“Ecoam nesta sala as reivindicações das ruas. A Nação quer mudar, a Nação deve mudar, a Nação vai mudar.” Foi com esse discurso que, em 1988, Ulysses Guimarães, então presidente da Câmara dos Deputados, promulgou a Constituinte. Quase vinte anos se passaram e hoje o plenário da Câmara parece cada vez mais distante da voz das ruas. Na cadeira da presidência da Casa Legislativa, há duas décadas se sentam políticos que estão na cadeia ou sob investigação por corrupção. Entre eles, o atual presidente da Câmara, Rodrigo Maia (DEM), que responde a dois inquéritos por ter recebido dinheiro da Odebrecht. Ele pode ocupar também nos próximos meses outra cadeira: a de presidente da República, caso o cargo vague com a saída de Michel Temer. Na última semana, juntou-se ao rol de presos, onde já está Eduardo Cunha (PMDB), outro ex-presidente da Casa, o também peemedebista Henrique Eduardo Alves, acusado de corrupção e lavagem dinheiro na construção da Arena das Dunas, em Natal.

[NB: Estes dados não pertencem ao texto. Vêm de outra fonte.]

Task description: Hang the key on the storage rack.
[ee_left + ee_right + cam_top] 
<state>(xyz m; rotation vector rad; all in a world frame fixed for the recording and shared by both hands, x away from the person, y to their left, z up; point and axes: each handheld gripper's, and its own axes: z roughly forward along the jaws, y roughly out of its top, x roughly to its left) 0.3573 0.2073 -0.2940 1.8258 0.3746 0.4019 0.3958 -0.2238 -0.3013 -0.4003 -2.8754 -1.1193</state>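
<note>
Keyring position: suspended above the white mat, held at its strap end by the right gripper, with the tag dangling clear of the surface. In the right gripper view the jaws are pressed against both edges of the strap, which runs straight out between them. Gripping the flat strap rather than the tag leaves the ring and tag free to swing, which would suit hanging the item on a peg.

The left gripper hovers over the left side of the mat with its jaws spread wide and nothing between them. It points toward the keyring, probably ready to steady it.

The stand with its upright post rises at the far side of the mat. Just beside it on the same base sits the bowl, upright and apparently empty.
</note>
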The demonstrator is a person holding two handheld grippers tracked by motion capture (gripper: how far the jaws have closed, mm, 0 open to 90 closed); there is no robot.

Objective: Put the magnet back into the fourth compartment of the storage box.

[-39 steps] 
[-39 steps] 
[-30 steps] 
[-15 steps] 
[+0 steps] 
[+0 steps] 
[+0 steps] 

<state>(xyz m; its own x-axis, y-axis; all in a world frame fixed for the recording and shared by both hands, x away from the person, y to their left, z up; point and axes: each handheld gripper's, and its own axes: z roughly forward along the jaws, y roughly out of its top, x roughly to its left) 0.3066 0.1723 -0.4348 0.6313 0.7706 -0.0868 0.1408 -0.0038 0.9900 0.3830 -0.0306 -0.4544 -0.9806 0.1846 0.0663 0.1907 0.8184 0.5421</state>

Alves comandou a Câmara entre os anos de 2013 e 2014 e teve sucessores e antecessores com condutas igualmente duvidosas. Desde 1988, praticamente todos os presidentes da Câmara viram seus nomes emergirem em polêmicas. Recaem sobre os ocupantes do cargo acusações de recebimento de propina, desvio de dinheiro público e até condenações sobre trabalho escravo. Além de Alves e Cunha, o petista João Paulo Cunha, que comandou a Câmara entre 2003 e 2005 também foi preso, condenado por corrupção passiva e peculato no julgamento do mensalão, em 2013 – no ano passado, no entanto, foi perdoado pelo Supremo Tribunal Federal. “Nos últimos 30 anos foi dado ao presidente da Câmara um poder muito grande. Ele é o segundo substituto do presidente da República, tem um poder mais expressivo do que o do presidente do Senado”, afirma o cientista político Marco Aurélio Nogueira, professor da Universidade Estadual Paulista (Unesp). No atual cenário, em que o presidente Temer corre risco de deixar o cargo, é possível que o atual presidente da Câmara, Rodrigo Maia, ocupe interinamente a posição por ao menos trinta dias, tempo necessário para a convocação de eleições indiretas.

Para o cientista político e professor do Insper, Leandro Consentino, o desprestígio do cargo tem a ver com a desmoralização do Congresso Nacional. “A eleição do presidente se dá pelos próprios congressistas, e a sociedade não está vendo o que se passa no legislativo, os acordos que se dão.” Mas será justamente o Congresso que elegerá um eventual sucessor de Temer no caso de eleições indiretas. “Existe a fragilidade em termos de legitimidade. A população não confia muito no que não passa pelo seu crivo, ainda mais com um Congresso com tantos problemas éticos”, diz o professor. A representatividade, ao que parece, passa cada vez mais ao largo do legislativo brasileiro. “A Câmara é a cara do País, e o País é desse jeito, embora isso não seja aplaudível”, lamentou Nogueira.